Where did it come from? Where did the drifting Church get the ideas and customs associated with Christmas today? The source of most of the basic forms of paganism in the ancient world can be traced back to the Babylonian "mysteries." All of the ancient cultures, Egypt, Greece, Rome, even India and China, had beliefs, traditions, practices, gods and goddesses that were related to those found in Babylon. The names were different, and different modifications were added, but basically the ancient religions were related and find their "purest" form in Babylonia. In the Old Testament Babylon stands as the epitome of everything that is godless and perverse. The greatest indignation suffered by God's people for their sins is to be carried away into Babylonian captivity, into the heart of the heathen world.
In the New Testament, Babylon becomes Rome. The Roman Empire embodies the pagan beliefs and practices of ancient Babylon and is seen as the arch-enemy of God's people. In the book of Revelation Rome is called "the great whore that sitteth upon many waters: with whom the kings of the earth have committed fornication, and the inhabitants of the earth have been made drunk with the wine of her fornication." She is a woman sitting "upon a scarlet colored beast, full of names of blasphemy, having seven heads and ten horns. And the woman was arrayed in purple and scarlet color, and decked with gold and precious stones and pearls, having a golden cup in her hand full of abominations and filthiness of her fornication. And upon her forehead was a name written, Mystery, Babylon the Great, the Mother of Harlots and Abominations of the Earth." And John says that she was "drunken with the blood of the saints, and with the blood of the martyrs of Jesus" (Rev. 17:1-6).

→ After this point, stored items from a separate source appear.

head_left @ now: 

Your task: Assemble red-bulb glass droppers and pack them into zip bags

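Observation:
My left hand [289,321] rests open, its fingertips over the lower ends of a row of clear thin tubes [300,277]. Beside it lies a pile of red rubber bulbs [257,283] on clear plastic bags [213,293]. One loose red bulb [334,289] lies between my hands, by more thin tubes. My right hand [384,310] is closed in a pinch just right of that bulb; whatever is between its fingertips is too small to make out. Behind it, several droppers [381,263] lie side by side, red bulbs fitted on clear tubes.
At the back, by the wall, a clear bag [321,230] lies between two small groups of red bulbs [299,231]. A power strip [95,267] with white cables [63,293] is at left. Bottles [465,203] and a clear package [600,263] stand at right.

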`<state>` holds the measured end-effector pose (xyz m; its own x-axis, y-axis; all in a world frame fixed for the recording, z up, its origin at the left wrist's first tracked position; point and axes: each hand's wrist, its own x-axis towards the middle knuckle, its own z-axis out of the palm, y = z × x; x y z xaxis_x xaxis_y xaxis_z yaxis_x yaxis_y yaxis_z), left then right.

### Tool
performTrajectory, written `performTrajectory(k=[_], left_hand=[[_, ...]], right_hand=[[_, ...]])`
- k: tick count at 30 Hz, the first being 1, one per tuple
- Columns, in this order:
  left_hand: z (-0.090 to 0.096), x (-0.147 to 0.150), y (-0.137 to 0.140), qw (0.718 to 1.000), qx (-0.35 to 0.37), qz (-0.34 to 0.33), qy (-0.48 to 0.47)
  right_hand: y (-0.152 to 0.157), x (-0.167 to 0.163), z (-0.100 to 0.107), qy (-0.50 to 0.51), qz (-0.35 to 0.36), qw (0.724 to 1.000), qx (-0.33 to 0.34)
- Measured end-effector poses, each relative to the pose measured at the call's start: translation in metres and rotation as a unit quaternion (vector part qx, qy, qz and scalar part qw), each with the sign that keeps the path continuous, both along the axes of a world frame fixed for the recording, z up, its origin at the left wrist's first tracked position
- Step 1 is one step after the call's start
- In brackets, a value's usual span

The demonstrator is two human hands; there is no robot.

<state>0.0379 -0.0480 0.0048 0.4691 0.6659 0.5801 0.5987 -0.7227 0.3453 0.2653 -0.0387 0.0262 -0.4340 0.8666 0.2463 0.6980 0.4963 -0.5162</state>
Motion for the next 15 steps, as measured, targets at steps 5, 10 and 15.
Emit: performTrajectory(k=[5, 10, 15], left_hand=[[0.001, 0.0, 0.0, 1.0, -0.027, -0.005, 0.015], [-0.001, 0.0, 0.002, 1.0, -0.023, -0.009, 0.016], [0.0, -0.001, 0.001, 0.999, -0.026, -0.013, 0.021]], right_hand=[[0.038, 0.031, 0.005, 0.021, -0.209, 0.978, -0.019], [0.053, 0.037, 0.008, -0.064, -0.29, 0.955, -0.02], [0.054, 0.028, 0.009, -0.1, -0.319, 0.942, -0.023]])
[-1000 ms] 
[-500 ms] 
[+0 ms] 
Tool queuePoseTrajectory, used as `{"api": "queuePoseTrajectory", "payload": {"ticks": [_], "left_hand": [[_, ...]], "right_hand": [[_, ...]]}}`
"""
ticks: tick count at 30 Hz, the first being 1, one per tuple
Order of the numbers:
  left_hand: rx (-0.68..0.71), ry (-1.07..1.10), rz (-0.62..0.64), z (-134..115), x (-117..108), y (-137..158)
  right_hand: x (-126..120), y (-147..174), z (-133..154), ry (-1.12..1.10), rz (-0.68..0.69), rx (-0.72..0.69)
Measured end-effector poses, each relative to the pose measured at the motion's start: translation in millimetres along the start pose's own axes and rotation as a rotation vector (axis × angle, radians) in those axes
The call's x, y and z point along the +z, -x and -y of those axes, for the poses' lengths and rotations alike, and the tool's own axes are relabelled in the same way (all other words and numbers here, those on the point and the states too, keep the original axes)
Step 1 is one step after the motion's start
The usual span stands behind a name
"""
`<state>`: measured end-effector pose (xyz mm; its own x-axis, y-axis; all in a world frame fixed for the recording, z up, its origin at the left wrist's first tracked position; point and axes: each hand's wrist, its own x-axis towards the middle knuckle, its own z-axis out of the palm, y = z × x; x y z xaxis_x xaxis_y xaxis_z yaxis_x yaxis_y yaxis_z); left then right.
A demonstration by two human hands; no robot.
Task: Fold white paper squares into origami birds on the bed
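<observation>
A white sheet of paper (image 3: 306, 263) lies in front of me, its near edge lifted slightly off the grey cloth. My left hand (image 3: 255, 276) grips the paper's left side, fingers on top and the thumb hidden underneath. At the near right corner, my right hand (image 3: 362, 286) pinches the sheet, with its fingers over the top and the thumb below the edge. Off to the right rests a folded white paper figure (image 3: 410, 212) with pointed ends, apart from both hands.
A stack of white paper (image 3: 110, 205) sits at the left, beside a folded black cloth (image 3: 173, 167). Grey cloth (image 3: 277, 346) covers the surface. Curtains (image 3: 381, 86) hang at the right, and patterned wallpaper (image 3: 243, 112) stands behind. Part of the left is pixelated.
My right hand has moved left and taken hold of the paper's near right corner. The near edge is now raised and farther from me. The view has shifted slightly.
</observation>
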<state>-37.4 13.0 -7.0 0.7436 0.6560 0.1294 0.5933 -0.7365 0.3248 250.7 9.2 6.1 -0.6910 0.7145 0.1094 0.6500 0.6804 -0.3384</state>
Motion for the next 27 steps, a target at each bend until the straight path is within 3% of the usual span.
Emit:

What was to be the attitude of God's people toward this "Babylon" of their day? "Come out of her, my people, that ye be not partakers of her sins, and that ye receive not of her plagues" (Rev. 18:4). Of course they could not physically separate themselves from the Roman Empire where they lived. The call was to spiritual separation from its attitudes and practices. But, did God's people hear the warning and separate themselves from Babylon? No, they did the very opposite. They compromised with her and became contaminated with her corruption. In 313 A.D. the Roman Emperor Constantine supposedly adopted the Christian faith and declared it to be the official religion of his realm. His embracing the Christian Church proved detrimental to true Christianity. Constantine retained the traditional pagan titles, and his coins still bore the figures and names of the old Roman gods.
The Church became "the Roman Catholic Church" and its method became a compromise with paganism. Ever since, the Roman Catholic way of converting pagans to its style of worship has been to absorb them gradually, along with their idolatrous observances. The church was content to swell the number of nominal adherents by meeting paganism halfway. There were some valiant voices of protest who bitterly lamented the inconsistency of this approach, but their voices were raised in vain.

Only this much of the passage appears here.